Pointer comparison in C

124 views Asked by At

If I allocated something like

 size_t n = ???;
 unsigned char* s = malloc(n);

will it be perfectly defined behaviour to compare pointers to locations s + i for 0 <= i < n in the sense that s + i < s + j if and only if i < j? Probably it is, but one reads that pointer comparison is defined only in a contagious array, and to a beginner it is not clear if an allocated thing as above would count as an "array" since that term has also a formal meaning in C, and also one reads about virtual memory without fully yet digesting that, and starts to worry... So I thought to ask to make sure.

2

There are 2 answers

8
Lundin On

The C standard has its problem here. Because what's returned from malloc is just a chunk of memory with no declared type. In theory it is not an array or any other type (yet). In practice the compiler must treat it like an array or otherwise the whole C language falls apart. Nobody thought of this when the C99 standard was designed and ISO C working groups since then have shied away from fixing the problem.

To tell if something is a valid access, we need to know its type, or if there is no declared type like in the malloc case, then at least we need to know the effective type, which is a system that the C standard launched with C99 to address such scenarios.

Formally, s points at memory location having no declared type. C17 6.5 §6 then says:

For all other accesses to an object having no declared type, the effective type of the object is simply the type of the lvalue used for the access.

But you don't access it, so it has no effective type either. And since it has neither a declared nor an effective type, it cannot be an array of some type either. Doing pointer arithmetic on s which is not an array, is undefined behavior per C17 6.5.6 §8. Unless you access it first and thereby mark it as some sort of effective type.

Obviously we can't read the C standard literally here - it is broken. Specifically, it has the following defects:

  • 6.5 §6 does not address how to treat "aggregate types" (arrays, structs) nor how to treat type qualifiers (const, volatile), in regards of effective type.
  • 6.5.6 §8 does not support pointer arithmetic on items with no effective type.

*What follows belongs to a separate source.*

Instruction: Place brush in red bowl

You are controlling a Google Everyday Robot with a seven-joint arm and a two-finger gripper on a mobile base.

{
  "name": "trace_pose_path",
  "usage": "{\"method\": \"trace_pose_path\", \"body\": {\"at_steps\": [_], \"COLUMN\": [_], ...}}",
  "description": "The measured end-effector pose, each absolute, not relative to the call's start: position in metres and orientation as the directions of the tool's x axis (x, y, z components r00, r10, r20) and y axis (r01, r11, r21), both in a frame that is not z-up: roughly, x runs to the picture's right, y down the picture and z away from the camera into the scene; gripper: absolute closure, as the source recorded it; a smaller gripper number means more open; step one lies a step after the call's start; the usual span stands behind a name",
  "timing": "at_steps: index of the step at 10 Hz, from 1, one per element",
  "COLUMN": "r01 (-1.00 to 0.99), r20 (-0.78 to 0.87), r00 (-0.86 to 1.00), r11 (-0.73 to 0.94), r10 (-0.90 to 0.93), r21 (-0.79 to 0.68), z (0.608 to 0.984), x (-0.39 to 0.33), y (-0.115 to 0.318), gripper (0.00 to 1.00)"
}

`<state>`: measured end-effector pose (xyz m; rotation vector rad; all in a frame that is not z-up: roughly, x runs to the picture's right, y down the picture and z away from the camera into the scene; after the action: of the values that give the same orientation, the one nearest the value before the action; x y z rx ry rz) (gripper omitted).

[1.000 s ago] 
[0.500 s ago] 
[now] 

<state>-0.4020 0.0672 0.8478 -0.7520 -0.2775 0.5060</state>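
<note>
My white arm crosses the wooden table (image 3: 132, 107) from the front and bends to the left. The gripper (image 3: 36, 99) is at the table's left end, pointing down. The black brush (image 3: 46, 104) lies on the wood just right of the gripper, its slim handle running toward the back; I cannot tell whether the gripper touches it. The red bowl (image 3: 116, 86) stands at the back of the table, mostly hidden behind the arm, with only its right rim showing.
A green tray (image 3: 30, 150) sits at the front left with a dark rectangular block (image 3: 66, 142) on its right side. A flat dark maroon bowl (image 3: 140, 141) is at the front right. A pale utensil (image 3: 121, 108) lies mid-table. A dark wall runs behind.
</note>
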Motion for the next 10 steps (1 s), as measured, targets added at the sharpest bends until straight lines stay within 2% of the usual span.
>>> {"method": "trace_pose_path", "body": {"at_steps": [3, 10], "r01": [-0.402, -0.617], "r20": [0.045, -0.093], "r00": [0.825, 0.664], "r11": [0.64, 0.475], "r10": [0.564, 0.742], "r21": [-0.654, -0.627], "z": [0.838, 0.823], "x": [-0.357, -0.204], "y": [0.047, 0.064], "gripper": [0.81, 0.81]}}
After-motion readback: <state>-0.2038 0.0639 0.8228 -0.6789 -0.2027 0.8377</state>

In order to produce some sort of meaningful executable, compilers therefore ignore all of this and treat whatever is returned by malloc as an array. Similarly, compilers tend to support pointer arithmetic on areas with no declared type just fine, or hardware-related programming in C would also be impossible.

So to summarize:

  • Will it be perfectly defined behavior to do pointer arithmetic within this allocated chunk?
    No.

  • Can you compare two pointers pointing into the chunk?
    Yes, you can always compare two pointers in C no matter where they point. But how will you get the pointers pointing into this chunk with no type, without using pointer arithmetic?

  • Will it work just fine on every half-decent compiler ever released?
    Yes.

12
Vlad from Moscow On

From the C Standard (3. Terms, definitions, and symbols)

3.15

1 object region of data storage in the execution environment, the contents of which can represent values

2 NOTE When referenced, an object may be interpreted as having a particular type; see 6.3.2.1.

and (7.22.3 Memory management functions)

1 The order and contiguity of storage allocated by successive calls to the aligned_alloc, calloc, malloc, and realloc functions is unspecified. The pointer returned if the allocation succeeds is suitably aligned so that it may be assigned to a pointer to any type of object with a fundamental alignment requirement and then used to access such an object or an array of such objects in the space allocated (until the space is explicitly deallocated).

also this quote will be useful here (6.2.5 Types)

20 Any number of derived types can be constructed from the object and function types, as follows:

— An array type describes a contiguously allocated nonempty set of objects with a particular member object type, called the element type. The element type shall be complete whenever the array type is specified. Array types are characterized by their element type and by the number of elements in the array. An array type is said to be derived from its element type, and if its element type is T, the array type is sometimes called ‘‘array of T’’. The construction of an array type from an element type is called ‘‘array type derivation’’.

and at last *6.5.6 Additive operators)

8 When an expression that has integer type is added to or subtracted from a pointer, the result has the type of the pointer operand. If the pointer operand points to an element of an array object, and the array is large enough, the result points to an element offset from the original element such that the difference of the subscripts of the resulting and original array elements equals the integer expression. In other words, if the expression P points to the i-th element of an array object, the expressions (P)+N (equivalently, N+(P)) and (P)-N (where N has the value n) point to, respectively, the i+n-th and i−n-th elements of the array object, provided they exist. Moreover, if the expression P points to the last element of an array object, the expression (P)+1 points one past the last element of the array object, and if the expression Q points one past the last element of an array object, the expression (Q)-1 points to the last element of the array object. If both the pointer operand and the result point to elements of the same array object, or one past the last element of the array object, the evaluation shall not produce an overflow; otherwise, the behavior is undefined. If the result points one past the last element of the array object, it shall not be used as the operand of a unary * operator that is evaluated.